PROVIDED DATA =

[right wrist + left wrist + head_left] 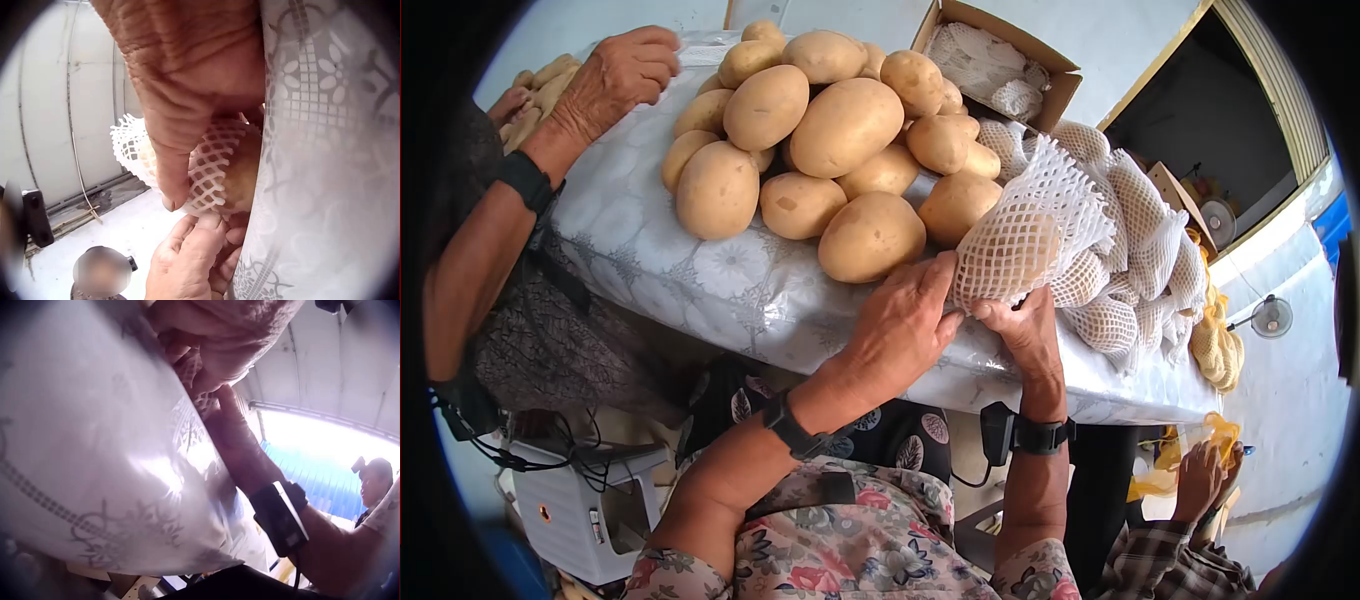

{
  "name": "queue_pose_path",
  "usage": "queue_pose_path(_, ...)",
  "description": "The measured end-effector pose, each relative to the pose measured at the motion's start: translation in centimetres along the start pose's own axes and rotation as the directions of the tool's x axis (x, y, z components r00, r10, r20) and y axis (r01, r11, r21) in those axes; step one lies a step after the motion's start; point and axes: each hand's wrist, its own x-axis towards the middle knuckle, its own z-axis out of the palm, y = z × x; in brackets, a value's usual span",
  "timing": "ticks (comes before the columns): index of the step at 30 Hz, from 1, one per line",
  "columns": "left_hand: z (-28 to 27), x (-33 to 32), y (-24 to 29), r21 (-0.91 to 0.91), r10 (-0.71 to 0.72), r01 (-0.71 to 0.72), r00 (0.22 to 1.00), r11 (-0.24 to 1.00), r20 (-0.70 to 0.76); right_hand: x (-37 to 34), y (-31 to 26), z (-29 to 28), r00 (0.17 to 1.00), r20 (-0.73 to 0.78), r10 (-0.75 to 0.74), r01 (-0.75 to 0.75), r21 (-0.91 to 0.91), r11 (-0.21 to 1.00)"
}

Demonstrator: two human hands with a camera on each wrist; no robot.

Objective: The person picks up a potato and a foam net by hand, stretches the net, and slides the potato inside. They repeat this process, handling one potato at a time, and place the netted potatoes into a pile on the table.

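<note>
Over the table's near edge, a large potato (240, 178) sits inside a white foam net sleeve (1010, 245). The sleeve's loose end fans out past the potato, toward the upper right in the head view. My left hand (895, 325) pinches the sleeve's near edge between thumb and fingers, best seen in the right wrist view. From the other side my right hand (1030, 330) grips the netted potato, its thumb (172, 178) lying along the mesh. Part of the right fingers is hidden behind the potato. In the left wrist view, my left hand (231, 331) covers most of the sleeve.
Bare potatoes (845, 130) are heaped on the patterned tablecloth (730, 280). Netted potatoes (1140, 220) are piled at the right. A cardboard box (1000, 50) with foam nets stands behind. Another person's hand (625, 75) is at the far left; others' hands (1200, 480) hold yellow netting lower right.
</note>
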Motion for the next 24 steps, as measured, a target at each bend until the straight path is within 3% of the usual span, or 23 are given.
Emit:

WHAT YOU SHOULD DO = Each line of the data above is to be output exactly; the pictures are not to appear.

RESULT FOR THIS TASK =
[right wrist + left wrist + head_left] 

{
  "name": "queue_pose_path",
  "usage": "queue_pose_path(_, ...)",
  "description": "The measured end-effector pose, each relative to the pose measured at the motion's start: translation in centimetres along the start pose's own axes and rotation as the directions of the tool's x axis (x, y, z components r00, r10, r20) and y axis (r01, r11, r21) in those axes; step one lies a step after the motion's start; point and axes: each hand's wrist, its own x-axis towards the middle knuckle, its own z-axis out of the palm, y = z × x; in brackets, a value's usual span",
  "timing": "ticks (comes before the columns): index of the step at 30 Hz, from 1, one per line",
  "columns": "left_hand: z (-28 to 27), x (-33 to 32), y (-24 to 29), r21 (-0.91 to 0.91), r10 (-0.71 to 0.72), r01 (-0.71 to 0.72), r00 (0.22 to 1.00), r11 (-0.24 to 1.00), r20 (-0.70 to 0.76); right_hand: x (-37 to 34), y (-31 to 26), z (-29 to 28), r00 (0.17 to 1.00), r20 (-0.73 to 0.78), r10 (-0.75 to 0.74), r01 (-0.75 to 0.75), r21 (-0.91 to 0.91), r11 (-0.21 to 1.00)"
}

Demonstrator: two human hands with a camera on each wrist; no robot.

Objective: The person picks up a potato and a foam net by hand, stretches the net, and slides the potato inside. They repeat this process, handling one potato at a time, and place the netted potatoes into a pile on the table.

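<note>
Over the table's near edge, a large potato (240, 178) sits inside a white foam net sleeve (1010, 245). The sleeve's loose end fans out past the potato, toward the upper right in the head view. My left hand (895, 325) pinches the sleeve's near edge between thumb and fingers, best seen in the right wrist view. From the other side my right hand (1030, 330) grips the netted potato, its thumb (172, 178) lying along the mesh. Part of the right fingers is hidden behind the potato. In the left wrist view, my left hand (231, 331) covers most of the sleeve.
Bare potatoes (845, 130) are heaped on the patterned tablecloth (730, 280). Netted potatoes (1140, 220) are piled at the right. A cardboard box (1000, 50) with foam nets stands behind. Another person's hand (625, 75) is at the far left; others' hands (1200, 480) hold yellow netting lower right.
</note>
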Motion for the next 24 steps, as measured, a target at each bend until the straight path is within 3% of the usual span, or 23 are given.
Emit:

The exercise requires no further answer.